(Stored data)
********

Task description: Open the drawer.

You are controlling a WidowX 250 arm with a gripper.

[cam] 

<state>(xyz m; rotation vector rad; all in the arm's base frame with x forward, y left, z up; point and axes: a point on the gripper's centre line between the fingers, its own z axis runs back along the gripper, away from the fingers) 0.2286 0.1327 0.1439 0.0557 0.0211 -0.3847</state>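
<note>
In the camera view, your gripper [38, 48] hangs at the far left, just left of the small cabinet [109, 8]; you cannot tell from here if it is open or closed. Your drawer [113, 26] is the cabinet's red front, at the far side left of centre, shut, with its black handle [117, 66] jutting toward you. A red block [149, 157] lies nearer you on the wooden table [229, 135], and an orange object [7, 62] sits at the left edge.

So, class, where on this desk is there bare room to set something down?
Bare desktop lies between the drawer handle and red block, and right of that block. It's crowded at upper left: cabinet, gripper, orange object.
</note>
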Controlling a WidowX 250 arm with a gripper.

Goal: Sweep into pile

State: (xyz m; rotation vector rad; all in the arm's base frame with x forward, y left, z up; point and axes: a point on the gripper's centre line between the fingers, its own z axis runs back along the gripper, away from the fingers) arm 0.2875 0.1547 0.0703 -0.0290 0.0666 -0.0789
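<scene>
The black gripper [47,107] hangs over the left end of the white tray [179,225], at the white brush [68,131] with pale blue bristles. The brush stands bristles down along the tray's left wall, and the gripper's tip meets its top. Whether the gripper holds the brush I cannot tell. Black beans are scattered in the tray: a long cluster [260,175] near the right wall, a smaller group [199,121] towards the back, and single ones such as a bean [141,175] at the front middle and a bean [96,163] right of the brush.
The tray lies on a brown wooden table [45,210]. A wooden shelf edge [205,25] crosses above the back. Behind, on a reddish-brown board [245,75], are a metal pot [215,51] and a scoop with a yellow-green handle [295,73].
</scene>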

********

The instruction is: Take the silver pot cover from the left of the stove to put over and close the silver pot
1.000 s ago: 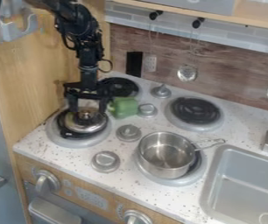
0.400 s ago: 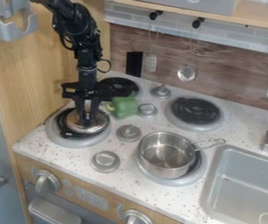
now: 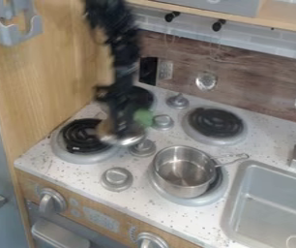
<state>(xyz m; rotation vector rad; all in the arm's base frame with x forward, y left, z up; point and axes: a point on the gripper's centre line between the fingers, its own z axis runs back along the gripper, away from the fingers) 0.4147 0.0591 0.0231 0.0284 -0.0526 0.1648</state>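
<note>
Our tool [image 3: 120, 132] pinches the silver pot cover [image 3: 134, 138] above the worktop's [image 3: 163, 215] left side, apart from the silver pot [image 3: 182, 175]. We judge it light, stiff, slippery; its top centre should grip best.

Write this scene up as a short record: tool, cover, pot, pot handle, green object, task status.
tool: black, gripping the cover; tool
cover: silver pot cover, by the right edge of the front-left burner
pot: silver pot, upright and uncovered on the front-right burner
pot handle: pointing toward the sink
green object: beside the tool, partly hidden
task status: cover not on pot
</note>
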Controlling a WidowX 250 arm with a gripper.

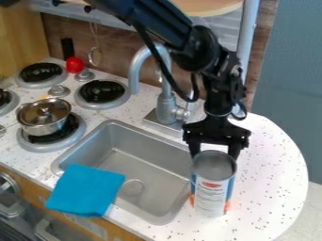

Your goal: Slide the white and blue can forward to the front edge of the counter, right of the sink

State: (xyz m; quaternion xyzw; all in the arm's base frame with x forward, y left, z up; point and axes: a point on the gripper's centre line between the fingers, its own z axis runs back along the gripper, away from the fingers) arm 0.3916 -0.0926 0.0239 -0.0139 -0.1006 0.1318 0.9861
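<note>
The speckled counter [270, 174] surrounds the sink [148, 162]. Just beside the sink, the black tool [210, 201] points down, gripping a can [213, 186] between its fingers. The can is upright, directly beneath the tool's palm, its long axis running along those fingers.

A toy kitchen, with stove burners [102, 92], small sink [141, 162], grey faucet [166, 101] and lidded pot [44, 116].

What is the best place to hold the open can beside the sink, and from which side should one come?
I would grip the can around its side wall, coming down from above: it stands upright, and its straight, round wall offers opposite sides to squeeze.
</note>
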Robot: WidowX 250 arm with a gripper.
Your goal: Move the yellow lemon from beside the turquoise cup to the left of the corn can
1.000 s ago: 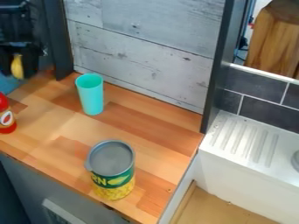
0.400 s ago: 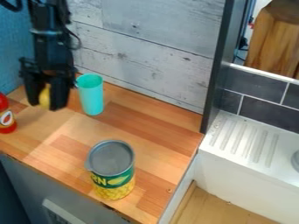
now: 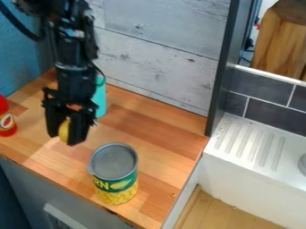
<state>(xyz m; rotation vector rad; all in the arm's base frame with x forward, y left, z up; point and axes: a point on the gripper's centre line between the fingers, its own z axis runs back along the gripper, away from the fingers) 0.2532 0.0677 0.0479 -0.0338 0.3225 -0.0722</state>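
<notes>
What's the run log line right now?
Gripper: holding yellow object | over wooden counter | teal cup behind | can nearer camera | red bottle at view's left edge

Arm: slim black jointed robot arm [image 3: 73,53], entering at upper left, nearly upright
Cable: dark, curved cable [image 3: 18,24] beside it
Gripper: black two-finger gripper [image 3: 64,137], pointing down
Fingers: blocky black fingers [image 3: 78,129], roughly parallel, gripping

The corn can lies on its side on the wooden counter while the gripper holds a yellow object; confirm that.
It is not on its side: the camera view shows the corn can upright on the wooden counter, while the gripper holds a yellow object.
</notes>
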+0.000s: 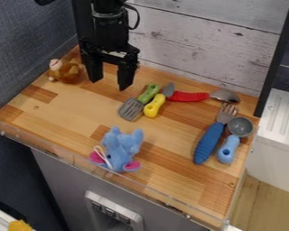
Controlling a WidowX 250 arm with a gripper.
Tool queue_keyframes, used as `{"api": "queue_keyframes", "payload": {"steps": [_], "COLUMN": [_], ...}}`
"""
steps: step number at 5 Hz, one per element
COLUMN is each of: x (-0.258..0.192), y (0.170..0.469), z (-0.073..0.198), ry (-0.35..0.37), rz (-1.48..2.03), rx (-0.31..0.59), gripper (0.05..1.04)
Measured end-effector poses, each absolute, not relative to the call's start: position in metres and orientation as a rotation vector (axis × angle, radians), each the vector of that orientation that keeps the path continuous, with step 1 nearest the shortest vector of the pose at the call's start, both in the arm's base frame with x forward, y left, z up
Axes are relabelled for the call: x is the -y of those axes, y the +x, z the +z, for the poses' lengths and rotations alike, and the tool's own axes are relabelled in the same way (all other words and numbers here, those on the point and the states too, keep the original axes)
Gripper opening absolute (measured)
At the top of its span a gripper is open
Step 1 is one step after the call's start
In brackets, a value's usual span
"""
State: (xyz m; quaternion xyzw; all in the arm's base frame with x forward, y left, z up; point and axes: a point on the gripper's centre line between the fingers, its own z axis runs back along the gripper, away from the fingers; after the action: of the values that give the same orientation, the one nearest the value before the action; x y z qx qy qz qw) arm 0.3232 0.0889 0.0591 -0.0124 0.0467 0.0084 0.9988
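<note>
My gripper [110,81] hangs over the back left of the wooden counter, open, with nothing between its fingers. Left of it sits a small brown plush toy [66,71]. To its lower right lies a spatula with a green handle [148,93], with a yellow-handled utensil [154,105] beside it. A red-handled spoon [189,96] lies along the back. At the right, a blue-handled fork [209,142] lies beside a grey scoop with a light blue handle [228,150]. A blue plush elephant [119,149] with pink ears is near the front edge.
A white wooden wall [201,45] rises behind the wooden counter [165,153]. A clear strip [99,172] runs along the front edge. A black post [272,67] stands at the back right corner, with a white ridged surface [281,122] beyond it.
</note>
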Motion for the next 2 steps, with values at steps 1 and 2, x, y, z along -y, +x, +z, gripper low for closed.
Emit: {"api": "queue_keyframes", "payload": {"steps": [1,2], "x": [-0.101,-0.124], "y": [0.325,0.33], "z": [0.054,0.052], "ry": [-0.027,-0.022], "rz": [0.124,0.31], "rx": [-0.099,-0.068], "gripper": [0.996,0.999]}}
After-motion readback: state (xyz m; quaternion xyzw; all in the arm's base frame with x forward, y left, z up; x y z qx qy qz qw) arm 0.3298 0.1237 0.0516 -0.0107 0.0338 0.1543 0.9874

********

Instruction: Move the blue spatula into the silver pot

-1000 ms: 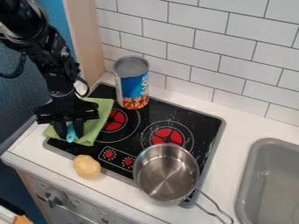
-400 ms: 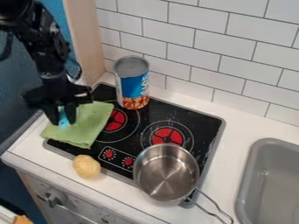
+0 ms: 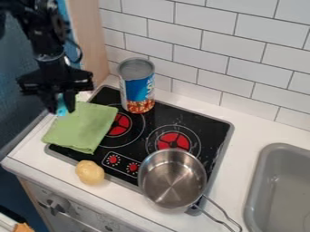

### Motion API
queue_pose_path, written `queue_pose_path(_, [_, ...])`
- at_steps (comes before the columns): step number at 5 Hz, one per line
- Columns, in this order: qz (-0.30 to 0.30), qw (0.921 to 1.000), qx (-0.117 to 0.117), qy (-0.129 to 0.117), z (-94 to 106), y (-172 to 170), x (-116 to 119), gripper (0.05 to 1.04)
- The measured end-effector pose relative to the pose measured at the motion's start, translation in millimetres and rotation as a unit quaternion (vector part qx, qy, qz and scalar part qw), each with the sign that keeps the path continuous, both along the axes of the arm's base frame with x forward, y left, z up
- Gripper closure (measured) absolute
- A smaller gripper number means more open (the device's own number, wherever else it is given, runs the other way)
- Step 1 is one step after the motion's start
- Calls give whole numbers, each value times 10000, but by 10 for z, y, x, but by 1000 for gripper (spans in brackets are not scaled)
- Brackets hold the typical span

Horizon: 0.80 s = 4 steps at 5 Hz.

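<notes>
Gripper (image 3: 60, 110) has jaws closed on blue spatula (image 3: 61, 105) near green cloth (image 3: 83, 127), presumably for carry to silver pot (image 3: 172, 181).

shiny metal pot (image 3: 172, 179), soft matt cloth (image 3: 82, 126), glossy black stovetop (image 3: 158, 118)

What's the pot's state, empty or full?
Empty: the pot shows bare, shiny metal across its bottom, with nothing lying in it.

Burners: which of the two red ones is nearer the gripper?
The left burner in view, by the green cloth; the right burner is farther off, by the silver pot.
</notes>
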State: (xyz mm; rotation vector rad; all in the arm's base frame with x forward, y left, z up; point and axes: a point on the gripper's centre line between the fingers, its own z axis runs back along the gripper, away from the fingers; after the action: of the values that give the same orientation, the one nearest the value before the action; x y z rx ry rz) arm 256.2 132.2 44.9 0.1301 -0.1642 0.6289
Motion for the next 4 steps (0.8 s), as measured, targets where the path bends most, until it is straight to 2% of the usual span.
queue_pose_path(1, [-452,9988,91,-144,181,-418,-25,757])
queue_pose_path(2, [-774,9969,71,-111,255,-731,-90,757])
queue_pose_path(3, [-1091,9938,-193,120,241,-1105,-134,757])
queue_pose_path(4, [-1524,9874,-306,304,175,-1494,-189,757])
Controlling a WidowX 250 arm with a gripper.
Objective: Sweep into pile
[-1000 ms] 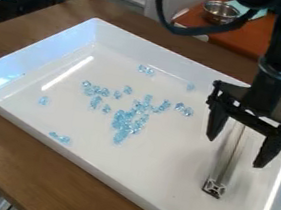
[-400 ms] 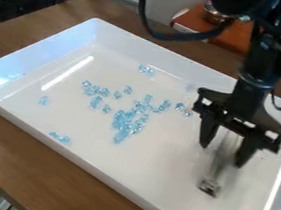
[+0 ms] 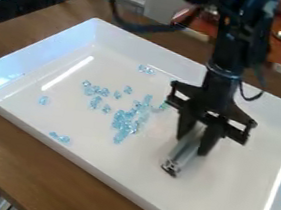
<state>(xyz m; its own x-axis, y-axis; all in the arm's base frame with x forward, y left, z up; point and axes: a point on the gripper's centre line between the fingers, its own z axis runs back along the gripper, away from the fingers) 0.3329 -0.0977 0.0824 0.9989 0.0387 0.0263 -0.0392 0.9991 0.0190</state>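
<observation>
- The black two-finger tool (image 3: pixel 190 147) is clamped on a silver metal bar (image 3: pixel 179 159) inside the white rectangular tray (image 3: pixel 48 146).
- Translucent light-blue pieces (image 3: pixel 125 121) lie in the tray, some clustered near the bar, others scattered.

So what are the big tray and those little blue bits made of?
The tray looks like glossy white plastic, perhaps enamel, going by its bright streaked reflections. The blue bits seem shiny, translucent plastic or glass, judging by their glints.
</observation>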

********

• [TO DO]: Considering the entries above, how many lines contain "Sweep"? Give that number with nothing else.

• [FINAL ANSWER]: 2